***** Data *****

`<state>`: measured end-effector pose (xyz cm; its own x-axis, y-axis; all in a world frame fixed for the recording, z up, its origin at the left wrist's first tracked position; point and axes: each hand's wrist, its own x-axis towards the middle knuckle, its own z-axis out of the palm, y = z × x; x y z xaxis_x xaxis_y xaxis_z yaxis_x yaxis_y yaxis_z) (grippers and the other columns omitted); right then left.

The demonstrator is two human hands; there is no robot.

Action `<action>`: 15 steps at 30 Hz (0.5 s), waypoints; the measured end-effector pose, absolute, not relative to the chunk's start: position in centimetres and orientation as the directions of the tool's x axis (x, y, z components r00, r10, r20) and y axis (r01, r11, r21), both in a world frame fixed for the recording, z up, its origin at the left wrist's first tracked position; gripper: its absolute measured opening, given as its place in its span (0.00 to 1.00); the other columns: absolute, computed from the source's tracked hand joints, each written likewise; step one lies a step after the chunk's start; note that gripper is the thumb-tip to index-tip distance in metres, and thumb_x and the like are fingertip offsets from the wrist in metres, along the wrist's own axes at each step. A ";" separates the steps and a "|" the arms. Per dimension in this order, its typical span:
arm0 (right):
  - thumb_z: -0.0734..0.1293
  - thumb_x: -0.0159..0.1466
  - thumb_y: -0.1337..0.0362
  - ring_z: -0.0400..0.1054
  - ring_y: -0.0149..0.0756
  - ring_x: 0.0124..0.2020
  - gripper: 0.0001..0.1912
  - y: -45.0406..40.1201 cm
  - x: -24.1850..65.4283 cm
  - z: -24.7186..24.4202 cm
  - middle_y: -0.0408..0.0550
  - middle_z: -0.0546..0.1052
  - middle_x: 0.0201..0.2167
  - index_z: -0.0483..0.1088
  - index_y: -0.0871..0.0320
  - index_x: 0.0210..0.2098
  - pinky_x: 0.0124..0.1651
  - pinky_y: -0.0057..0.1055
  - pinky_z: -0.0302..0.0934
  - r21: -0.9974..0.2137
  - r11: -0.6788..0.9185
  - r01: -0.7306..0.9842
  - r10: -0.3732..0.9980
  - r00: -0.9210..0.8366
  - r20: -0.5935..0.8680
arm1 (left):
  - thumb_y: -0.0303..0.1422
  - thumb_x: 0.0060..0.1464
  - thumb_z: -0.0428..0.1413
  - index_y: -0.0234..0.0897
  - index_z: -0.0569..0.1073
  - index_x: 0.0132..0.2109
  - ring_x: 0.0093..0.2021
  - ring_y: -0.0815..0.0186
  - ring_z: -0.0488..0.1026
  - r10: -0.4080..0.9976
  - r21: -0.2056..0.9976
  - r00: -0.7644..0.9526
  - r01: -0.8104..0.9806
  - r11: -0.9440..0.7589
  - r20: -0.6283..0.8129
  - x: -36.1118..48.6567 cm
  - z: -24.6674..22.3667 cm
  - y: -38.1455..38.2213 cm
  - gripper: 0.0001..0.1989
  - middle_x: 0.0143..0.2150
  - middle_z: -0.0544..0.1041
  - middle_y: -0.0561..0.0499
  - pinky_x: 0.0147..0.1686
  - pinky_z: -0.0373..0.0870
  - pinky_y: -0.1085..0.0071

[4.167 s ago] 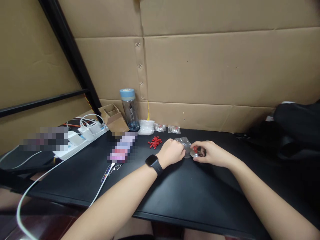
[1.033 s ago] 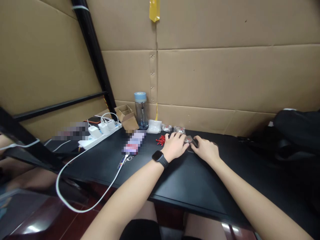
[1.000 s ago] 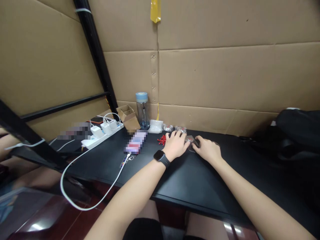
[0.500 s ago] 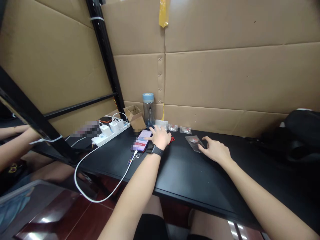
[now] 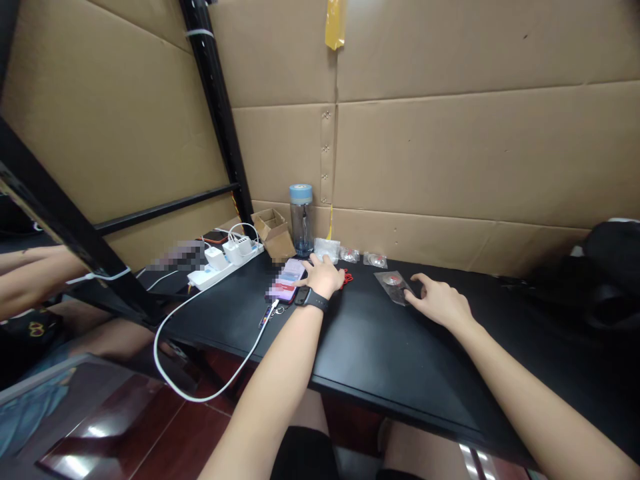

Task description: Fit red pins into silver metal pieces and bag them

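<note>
My left hand [image 5: 323, 275], with a dark watch on its wrist, rests fingers apart on the black table [image 5: 370, 353], at the right edge of a lit phone [image 5: 287, 279]. Red cord [image 5: 347, 277] shows just right of this hand. My right hand [image 5: 440, 300] is open, thumb and forefinger apart, beside a clear packet [image 5: 393, 287] with a small round item inside. Its thumb is at the packet's right edge. Behind, near the wall, lie two small clear packets [image 5: 349, 255] [image 5: 375, 260] and a whitish packet [image 5: 327, 249].
A bottle with a blue lid [image 5: 302, 220], an open cardboard box [image 5: 273, 235] and a white power strip [image 5: 225, 263] stand at the back left. A white cable [image 5: 200, 399] loops over the front edge. Another person's arm [image 5: 40, 273] is far left; a dark bag [image 5: 610, 273] sits right.
The view has shifted slightly, moving most things a little to the right in the picture. Both hands keep nearly the same places and poses on the table.
</note>
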<state>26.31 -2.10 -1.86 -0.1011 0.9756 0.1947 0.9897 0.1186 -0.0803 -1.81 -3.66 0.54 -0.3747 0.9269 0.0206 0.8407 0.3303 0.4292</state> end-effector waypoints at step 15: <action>0.55 0.67 0.40 0.76 0.53 0.37 0.28 -2.6 26.3 -1.1 0.52 0.81 0.39 0.69 0.46 0.57 0.37 0.40 0.63 -0.102 0.150 0.983 0.973 -0.129 0.192 | 0.47 0.58 0.53 0.38 0.66 0.60 0.64 0.37 0.53 0.925 0.418 -0.366 0.859 0.295 0.099 -0.5 0.7 -4.2 0.27 0.67 0.57 0.32 0.52 0.61 0.30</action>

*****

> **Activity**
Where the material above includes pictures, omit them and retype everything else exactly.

> **Task solution**
`<state>`: measured end-effector pose (xyz cm; its own x-axis, y-axis; all in a world frame fixed for the recording, z up, its origin at the left wrist's first tracked position; point and axes: each hand's wrist, its own x-axis towards the middle knuckle, its own z-axis out of the palm, y = z × x; x y z xaxis_x xaxis_y xaxis_z yaxis_x yaxis_y yaxis_z) (grippers and the other columns omitted); right then left.

The demonstrator is two human hands; there is no robot.

Action `<action>`: 15 steps at 30 Hz (0.5 s), waypoints; the measured end-effector pose, absolute, not relative to the chunk's start: position in centimetres and orientation as the directions of the tool's x axis (x, y, z components r00, r10, r20) and y axis (r01, r11, r21), both in a world frame fixed for the recording, z up, its origin at the left wrist's first tracked position; gripper: its absolute measured opening, given as its place in its span (0.00 to 1.00); the other columns: absolute, computed from the source's tracked hand joints, each written likewise; step one lies a step after the chunk's start; note that gripper is the thumb-tip to index-tip distance in metres, and thumb_x and the like are fingertip offsets from the wrist in metres, along the wrist's own axes at each step. A ";" separates the steps and a "|" the arms. Per dimension in this order, its typical span:
arm0 (right):
  - thumb_z: -0.0734..0.1293
  - thumb_x: -0.0159..0.1466
  - thumb_y: -0.1337..0.0362
  - ring_z: -0.0400..0.1054
  - ring_y: -0.0149..0.0756
  - ring_x: 0.0124..0.2020
  - gripper: 0.0001..0.1912
  - y: -45.0406..40.1201 cm
  - x: -24.1850..65.4283 cm
  - z: -24.7186..24.4202 cm
  - middle_y: -0.0408..0.0550
  - middle_z: -0.0546..0.1052
  - middle_x: 0.0201..0.2167
  - index_z: -0.0483..0.1088
  - index_y: -0.0871..0.0320
  - index_x: 0.0210..0.2098
  - pinky_x: 0.0124..0.1651
  - pinky_y: -0.0057..0.1055
  - pinky_z: -0.0302..0.0934
  - r21: -0.9974..0.2137
  - r11: -0.6788..0.9185
  - r01: -0.7306..0.9842
  - r10: -0.3732..0.9980
  - r00: -0.9210..0.8366
  - r20: -0.5935..0.8680
arm1 (left):
  - thumb_y: -0.0303..0.1422
  - thumb_x: 0.0060..0.1464
  - thumb_z: -0.0428..0.1413
  - index_y: -0.0234..0.0897
  - index_z: -0.0569..0.1073
  - index_x: 0.0132..0.2109
  - ring_x: 0.0093..0.2021
  - ring_y: -0.0815..0.0186
  - ring_z: -0.0488..0.1026
  - r10: -0.4080..0.9976
  - r21: -0.2056..0.9976
  - r00: -0.7644..0.9526
  - r01: -0.8104..0.9806
  - r11: -0.9440..0.7589
  - r20: -0.6283..0.8129
  - x: -36.1118..48.6567 cm
  - z: -24.6674..22.3667 cm
  - y: -38.1455..38.2213 cm
  - gripper: 0.0001..0.1989
  - middle_x: 0.0143..0.2150
  - middle_z: -0.0544..0.1041
  - middle_y: -0.0561..0.0499
  - pinky_x: 0.0147..0.1686
  - pinky_z: -0.0373..0.0870
  - pinky_y: -0.1085..0.0071

[4.167 s ago] 
[1.033 s ago] 
[1.000 s ago] 
[0.500 s ago] 
[now] 

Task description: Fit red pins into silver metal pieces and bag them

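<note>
My left hand [image 5: 323, 275], with a dark watch on its wrist, rests fingers apart on the black table [image 5: 370, 353], at the right edge of a lit phone [image 5: 287, 279]. Red cord [image 5: 347, 277] shows just right of this hand. My right hand [image 5: 440, 300] is open, thumb and forefinger apart, beside a clear packet [image 5: 393, 287] with a small round item inside. Its thumb is at the packet's right edge. Behind, near the wall, lie two small clear packets [image 5: 349, 255] [image 5: 375, 260] and a whitish packet [image 5: 327, 249].
A bottle with a blue lid [image 5: 302, 220], an open cardboard box [image 5: 273, 235] and a white power strip [image 5: 225, 263] stand at the back left. A white cable [image 5: 200, 399] loops over the front edge. Another person's arm [image 5: 40, 273] is far left; a dark bag [image 5: 610, 273] sits right.
The view has shifted slightly, moving most things a little to the right in the picture. Both hands keep nearly the same places and poses on the table.
</note>
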<state>26.31 -2.10 -1.86 -0.1011 0.9756 0.1947 0.9897 0.1186 -0.0803 -1.81 -3.66 0.54 -0.3747 0.9269 0.0206 0.8407 0.3303 0.4292</state> end-effector waypoints at step 15: <action>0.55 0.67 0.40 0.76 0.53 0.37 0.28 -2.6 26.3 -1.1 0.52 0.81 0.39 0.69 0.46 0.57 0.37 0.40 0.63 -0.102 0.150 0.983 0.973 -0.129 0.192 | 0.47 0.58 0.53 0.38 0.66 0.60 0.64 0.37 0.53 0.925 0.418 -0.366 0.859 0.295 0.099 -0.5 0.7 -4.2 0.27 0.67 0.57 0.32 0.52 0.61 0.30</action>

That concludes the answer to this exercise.